### What the task requires
Only the lines of the data below from the one with "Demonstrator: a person" through the one with "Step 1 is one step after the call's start" are wanted. Repeat them exactly.

### Given records
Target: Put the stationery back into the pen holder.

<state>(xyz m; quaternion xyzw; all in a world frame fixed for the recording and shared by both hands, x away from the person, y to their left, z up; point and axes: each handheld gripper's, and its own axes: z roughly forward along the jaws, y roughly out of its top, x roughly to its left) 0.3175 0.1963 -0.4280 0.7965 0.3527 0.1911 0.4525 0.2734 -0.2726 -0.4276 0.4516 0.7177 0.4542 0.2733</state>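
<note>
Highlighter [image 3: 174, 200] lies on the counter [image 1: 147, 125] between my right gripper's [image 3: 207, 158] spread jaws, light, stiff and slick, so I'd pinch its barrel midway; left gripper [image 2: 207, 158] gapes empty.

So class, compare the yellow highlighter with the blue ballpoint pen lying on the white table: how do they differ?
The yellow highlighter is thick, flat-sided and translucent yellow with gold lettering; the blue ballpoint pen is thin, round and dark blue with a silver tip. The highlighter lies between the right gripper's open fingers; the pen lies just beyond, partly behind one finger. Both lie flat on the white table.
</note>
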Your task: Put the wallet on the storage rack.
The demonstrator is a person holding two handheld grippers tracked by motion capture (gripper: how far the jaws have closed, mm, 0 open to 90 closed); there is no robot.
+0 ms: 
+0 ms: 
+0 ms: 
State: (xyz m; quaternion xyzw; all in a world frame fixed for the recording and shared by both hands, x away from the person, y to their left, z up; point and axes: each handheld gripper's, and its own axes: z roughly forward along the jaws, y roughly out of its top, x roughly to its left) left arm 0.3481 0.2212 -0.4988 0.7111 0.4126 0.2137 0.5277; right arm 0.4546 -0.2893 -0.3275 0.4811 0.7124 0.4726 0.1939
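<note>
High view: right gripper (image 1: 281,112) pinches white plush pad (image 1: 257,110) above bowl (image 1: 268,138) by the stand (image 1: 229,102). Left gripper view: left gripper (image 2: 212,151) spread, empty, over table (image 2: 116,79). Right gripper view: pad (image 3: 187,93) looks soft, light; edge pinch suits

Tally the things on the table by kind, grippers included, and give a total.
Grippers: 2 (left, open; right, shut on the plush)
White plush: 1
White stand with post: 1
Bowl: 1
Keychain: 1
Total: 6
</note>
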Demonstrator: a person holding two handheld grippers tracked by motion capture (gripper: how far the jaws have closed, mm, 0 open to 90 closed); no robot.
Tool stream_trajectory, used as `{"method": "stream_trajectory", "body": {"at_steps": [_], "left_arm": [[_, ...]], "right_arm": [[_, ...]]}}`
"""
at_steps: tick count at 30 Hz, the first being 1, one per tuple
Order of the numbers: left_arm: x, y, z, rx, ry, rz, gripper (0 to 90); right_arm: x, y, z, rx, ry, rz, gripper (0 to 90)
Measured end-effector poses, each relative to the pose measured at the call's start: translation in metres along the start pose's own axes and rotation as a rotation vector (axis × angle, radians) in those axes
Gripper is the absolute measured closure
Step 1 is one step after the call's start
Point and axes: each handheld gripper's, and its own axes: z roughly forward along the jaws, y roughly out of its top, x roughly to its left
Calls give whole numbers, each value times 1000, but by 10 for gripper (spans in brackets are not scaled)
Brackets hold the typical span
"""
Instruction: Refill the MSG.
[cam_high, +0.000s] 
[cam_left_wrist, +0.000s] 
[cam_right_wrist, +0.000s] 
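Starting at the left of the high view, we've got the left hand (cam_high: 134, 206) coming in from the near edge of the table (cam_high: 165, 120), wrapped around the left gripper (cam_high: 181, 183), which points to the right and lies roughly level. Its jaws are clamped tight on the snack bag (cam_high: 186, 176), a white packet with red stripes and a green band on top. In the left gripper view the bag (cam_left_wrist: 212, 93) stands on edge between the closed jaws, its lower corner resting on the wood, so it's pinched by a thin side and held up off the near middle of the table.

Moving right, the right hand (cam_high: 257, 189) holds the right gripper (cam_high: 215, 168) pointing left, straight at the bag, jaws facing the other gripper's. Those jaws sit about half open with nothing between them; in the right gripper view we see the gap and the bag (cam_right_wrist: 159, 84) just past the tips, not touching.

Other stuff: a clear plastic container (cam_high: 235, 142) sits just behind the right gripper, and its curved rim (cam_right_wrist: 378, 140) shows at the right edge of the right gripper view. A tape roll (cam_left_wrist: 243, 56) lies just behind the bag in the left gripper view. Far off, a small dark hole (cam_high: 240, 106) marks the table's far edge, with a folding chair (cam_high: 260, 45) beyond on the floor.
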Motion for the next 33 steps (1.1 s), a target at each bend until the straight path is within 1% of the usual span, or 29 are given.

### Answer to the exercise
Demonstrator: a person holding two handheld grippers tracked by motion capture (gripper: how far the jaws have closed, mm, 0 open to 90 closed); no robot.
Tool stream_trajectory, used as `{"method": "stream_trajectory", "body": {"at_steps": [_], "left_arm": [[_, ...]], "right_arm": [[_, ...]]}}`
"""
at_steps: tick count at 30 Hz, the first being 1, one per tuple
Order of the numbers: left_arm: x, y, z, rx, ry, rz, gripper (0 to 90); right_arm: x, y, z, rx, ry, rz, gripper (0 to 90)
Measured end-effector poses, each relative to the pose measured at the call's start: translation in metres along the start pose's own axes and rotation as a rotation vector (axis × angle, radians) in those axes
Gripper is the absolute measured closure
Step 1 is one step after the call's start

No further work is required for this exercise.